François Evellin to H. Poincaré

Paris, 1er juin 1881

Bien cher Monsieur,

J’ai lu vos notes avec un extrême intérêt, et j’aurais voulu vous envoyer, toute affaire cessante, mes réflexions, n’étaient les congés de la Pentecôte et un voyage obligé en Bretagne qui m’imposent, en dépit de ma bonne volonté, un délai que q. q. jours.

Je suis très frappé de l’accord de deux esprits aussi différents que MM. Boussinesq et M Bertrand sur la discontinuité nécessaire de l’espace dans l’absolu. Pourriez-vous me dire dans quel recueil et à quelle date je trouverais cette discussion ? Quant à l’entretien de M. Boussinesq, c’est, à mon sens, la plus chimérique qu’on puisse concevoir. Je n’ai jamais pu comprendre qu’en cherchât à régler un absolu q. conque sur le système relatif ; les état de pure indifférence qui répondent aux solutions en question n’ont [de raison d’être que dans l’esprit qui a commencé de faire ?] abstraction de tous les accidents.

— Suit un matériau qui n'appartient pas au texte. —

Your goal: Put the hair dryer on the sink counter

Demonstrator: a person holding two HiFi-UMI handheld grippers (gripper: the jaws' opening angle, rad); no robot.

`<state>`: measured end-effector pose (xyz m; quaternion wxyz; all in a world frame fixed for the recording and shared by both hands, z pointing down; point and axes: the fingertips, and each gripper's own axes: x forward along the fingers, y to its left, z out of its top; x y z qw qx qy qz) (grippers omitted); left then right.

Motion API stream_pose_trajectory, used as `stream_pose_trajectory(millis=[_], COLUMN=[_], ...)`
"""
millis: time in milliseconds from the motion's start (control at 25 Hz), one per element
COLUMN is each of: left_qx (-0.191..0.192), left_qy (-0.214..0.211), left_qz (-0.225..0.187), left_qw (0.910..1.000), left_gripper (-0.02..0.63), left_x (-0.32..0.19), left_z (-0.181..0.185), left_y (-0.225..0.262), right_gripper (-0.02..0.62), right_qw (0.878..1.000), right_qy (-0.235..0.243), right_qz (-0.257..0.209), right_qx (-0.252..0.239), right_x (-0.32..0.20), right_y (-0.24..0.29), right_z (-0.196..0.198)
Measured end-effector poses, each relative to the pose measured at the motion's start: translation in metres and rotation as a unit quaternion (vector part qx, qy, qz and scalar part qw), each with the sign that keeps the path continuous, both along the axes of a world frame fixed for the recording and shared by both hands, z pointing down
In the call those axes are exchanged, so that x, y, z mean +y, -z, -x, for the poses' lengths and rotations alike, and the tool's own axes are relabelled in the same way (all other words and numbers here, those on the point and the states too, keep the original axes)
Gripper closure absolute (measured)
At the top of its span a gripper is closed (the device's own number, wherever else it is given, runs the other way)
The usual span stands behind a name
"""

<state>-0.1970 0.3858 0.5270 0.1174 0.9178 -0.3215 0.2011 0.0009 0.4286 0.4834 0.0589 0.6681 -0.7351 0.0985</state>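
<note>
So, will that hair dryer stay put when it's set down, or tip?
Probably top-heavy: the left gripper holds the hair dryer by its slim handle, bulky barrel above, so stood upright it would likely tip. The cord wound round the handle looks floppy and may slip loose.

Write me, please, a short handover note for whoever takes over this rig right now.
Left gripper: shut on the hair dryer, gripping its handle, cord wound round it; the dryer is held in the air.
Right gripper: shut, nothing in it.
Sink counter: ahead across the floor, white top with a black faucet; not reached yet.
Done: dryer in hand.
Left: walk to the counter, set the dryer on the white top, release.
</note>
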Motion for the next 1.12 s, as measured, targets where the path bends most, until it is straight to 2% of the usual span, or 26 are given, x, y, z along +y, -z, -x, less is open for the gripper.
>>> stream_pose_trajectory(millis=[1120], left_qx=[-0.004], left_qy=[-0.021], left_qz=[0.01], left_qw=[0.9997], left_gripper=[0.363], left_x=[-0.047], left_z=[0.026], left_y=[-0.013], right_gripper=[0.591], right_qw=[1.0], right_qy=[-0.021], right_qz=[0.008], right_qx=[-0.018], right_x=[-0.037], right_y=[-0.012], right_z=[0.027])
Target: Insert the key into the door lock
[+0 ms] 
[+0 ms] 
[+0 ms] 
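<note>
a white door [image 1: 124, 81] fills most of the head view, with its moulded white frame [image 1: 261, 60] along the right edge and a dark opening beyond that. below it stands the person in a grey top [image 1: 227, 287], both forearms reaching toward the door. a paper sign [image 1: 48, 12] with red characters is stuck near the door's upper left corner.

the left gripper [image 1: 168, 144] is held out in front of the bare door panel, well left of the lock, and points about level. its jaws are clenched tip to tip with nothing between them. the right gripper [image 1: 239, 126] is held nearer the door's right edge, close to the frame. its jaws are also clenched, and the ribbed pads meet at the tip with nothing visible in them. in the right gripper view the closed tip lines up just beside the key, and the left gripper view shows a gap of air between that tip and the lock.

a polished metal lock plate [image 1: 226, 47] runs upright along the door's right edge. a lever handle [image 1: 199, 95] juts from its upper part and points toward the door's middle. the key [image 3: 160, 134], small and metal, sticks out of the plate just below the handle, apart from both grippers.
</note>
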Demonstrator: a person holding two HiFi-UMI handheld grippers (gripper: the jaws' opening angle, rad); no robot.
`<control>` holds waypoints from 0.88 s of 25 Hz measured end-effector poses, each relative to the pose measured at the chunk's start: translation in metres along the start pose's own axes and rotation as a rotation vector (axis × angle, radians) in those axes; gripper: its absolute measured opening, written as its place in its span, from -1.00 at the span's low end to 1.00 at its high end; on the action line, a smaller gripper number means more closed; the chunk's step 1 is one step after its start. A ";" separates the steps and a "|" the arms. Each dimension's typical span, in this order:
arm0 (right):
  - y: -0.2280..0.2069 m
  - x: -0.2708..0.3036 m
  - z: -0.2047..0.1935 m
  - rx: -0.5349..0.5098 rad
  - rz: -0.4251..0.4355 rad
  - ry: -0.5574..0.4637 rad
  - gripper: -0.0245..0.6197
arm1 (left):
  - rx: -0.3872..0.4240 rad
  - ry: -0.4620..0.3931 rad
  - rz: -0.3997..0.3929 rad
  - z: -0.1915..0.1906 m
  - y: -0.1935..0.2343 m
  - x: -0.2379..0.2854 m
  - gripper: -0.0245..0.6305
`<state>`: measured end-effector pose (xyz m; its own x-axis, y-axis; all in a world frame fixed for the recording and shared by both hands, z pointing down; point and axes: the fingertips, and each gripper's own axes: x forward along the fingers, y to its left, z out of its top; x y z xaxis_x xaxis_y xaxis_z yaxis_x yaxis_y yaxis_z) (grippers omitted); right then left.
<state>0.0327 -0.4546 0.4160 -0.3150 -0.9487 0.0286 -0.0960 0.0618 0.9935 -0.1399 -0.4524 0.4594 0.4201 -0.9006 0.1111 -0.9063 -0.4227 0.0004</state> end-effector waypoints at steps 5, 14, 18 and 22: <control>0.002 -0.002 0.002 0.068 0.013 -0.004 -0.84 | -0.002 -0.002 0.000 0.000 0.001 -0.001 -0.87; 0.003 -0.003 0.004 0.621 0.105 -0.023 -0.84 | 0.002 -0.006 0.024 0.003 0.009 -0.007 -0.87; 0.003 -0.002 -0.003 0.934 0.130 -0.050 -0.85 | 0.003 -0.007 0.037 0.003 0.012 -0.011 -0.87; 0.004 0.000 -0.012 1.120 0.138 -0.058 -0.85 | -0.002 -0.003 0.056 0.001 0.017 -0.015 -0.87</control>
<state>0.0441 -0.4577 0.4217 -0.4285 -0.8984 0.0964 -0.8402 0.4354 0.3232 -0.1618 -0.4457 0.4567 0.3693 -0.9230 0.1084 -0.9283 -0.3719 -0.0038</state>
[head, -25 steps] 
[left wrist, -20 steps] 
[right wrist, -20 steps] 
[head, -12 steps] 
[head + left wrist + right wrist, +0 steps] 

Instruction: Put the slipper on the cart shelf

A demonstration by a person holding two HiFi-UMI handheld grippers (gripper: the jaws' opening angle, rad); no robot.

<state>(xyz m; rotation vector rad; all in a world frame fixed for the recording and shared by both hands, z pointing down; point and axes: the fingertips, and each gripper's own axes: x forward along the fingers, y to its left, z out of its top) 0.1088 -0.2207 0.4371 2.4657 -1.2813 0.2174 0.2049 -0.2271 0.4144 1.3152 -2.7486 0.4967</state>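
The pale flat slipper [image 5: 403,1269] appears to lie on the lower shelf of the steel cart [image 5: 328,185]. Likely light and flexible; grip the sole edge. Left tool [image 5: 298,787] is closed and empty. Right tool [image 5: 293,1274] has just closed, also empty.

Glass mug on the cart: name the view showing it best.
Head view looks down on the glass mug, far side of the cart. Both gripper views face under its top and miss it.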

Au fait, je serai on ne peu plus curieux de rechercher comment et dans quelle mesure, MM. Bertrand et Boussinesq laissent [pencher ?] la continuité dans leurs spéculations sur l’espace supposé discontinu.

Vous trouverez bien cher et honoré Monsieur une critique de mes idées dans la revue de MM. Renouvier et Pillon. M. Renouvier m’a promis 4 articles et passera en revue toutes mes affirmations sur les incommensurables, les infiniment petits. Je crois savoir que son point de vue est le vôtre, celui du relatif et de l’infini purement virtuel ; je me félicite de toutes mes forces de l’attention qu’un esprit aussi pénétrant et aussi fort que celui de M. Renouvier a bien voulu porter à mon travail ; je pense d’autre part qu’il me sera permis, ici ou là de présenter le défense d’une doctrine qui de plus en plus me paraît la seule légitime (métaphysique) c. à d. au point de vue de l’ensemble des sciences.

Dès que je serai de retour vers le 9 ou le 10, je me mettrai à relire vos notes ; et je continuerai, dansla mesure de mes forces et de mon temps, si vous voulez bien le permettre, le commentaire que j’ai entrepris.

Vous venez de faire, bien cher Monsieur, un voyage charmant. Je pense que vous avez fait provision non seulement de souvenirs mais aussi de force et de santé, bien que vous avez dû rencontrer les grandes chaleurs dès le mois d’Avril, [3 mots ill.]. Agréez, bien cher Monsieur, l’assurance de mes sentiments bien sympathiques et de ma sincère amitié.

F. Évellin.
27 rue des Feuillantines à Paris

PS
J’ai résumé toutes vos notes. Mon commentaire pourra donc continuer facilement. À première vue je vous trouve un peu trop juste milieu entre les géomètres et les métagéomètres. Il faut compte [ce semble ?] quand même avec [dass gegeben ?]. Mais rien n’est plus ingénieux que la série des conditions (si abstraites) qui donneraient naissance aux diverses conceptions de l’espace. Là je puis vous suivre sur ce terrain. Je vous exposerai très candidement très naïvement ma façon de penser.

ALS 4p. Collection particulière, 75017 Paris.